The relationship between plant and fungi evolved to help the plants access low levels of phosphorus in the soil but after adding mycorrhizae
phosphorous should be avoided for as long as possible because
mycorrhizae do not grow and colonize roots when the phosphorus level is
high. Therefore it is best to let the relationship become established before adding phosphorous.

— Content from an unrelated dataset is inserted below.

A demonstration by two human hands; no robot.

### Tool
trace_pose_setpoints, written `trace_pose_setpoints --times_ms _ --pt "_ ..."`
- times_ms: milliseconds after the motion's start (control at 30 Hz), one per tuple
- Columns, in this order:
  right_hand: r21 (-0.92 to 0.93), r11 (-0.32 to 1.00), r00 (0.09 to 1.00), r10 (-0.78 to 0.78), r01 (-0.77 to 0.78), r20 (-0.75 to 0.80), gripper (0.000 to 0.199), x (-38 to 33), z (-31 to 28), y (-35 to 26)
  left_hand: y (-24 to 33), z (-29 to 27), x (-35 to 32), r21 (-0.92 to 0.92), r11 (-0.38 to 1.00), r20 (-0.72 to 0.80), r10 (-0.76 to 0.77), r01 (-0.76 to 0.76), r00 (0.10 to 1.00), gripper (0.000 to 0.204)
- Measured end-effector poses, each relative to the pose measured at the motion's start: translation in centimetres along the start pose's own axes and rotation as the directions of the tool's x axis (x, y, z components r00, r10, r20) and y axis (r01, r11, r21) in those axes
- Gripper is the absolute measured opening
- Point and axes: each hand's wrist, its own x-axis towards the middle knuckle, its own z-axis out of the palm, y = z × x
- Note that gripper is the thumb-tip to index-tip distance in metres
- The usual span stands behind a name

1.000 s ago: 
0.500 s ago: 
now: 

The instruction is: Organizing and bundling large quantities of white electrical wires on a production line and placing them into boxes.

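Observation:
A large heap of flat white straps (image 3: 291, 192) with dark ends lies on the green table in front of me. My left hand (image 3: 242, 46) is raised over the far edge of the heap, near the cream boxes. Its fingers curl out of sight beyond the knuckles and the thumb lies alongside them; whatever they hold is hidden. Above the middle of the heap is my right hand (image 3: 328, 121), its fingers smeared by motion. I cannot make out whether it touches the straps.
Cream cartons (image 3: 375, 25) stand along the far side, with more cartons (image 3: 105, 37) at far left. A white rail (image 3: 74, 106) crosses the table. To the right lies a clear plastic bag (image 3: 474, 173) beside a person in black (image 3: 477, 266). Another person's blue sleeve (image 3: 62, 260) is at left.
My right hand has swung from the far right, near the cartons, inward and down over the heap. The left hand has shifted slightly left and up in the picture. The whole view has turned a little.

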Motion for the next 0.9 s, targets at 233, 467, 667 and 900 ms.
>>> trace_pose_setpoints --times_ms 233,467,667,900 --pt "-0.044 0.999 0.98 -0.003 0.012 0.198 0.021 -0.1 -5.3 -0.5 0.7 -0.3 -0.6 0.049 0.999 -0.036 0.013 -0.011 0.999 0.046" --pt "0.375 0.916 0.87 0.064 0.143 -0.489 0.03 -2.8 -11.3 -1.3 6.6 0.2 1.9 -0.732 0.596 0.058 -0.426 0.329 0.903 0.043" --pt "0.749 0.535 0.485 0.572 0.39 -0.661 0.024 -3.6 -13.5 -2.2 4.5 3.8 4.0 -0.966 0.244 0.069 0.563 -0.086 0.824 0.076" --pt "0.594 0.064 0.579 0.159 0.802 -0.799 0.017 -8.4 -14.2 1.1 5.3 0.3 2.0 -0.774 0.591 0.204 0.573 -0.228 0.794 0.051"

Mycorrhizea can survive for many years as long as it is not subjected to
heat over about 120 F. It will lay dormant until the conditions are
right and a host root becomes available. It is okay to store your
mycorrhizae in a warm greenhouse so long as it is kept dry and below 120
Endomycilium is the type we vegetable gardeners want unless we are
growing hardwood plants such as blueberry in which case we would want Ectomycilium. Endomycilium grows
inside of the vegetable roots and sends Hyphae out to feed the plant
with water and nutrients. One cubic centimeter of rich organic soil may
contain 1 km of fungal hyphae.
The mycorrhizal fungi become the interface between the soil and plant
roots: the fungi colonize the roots internally, and the soil externally.
Internally, the fungus becomes the interface where nutrient exchanges
occur between the fungus and plant by direct contact of the fungus with
the root cells: carbon energy moves from the plant to the fungus, and
soil nutrients moves from the fungus to the host plant.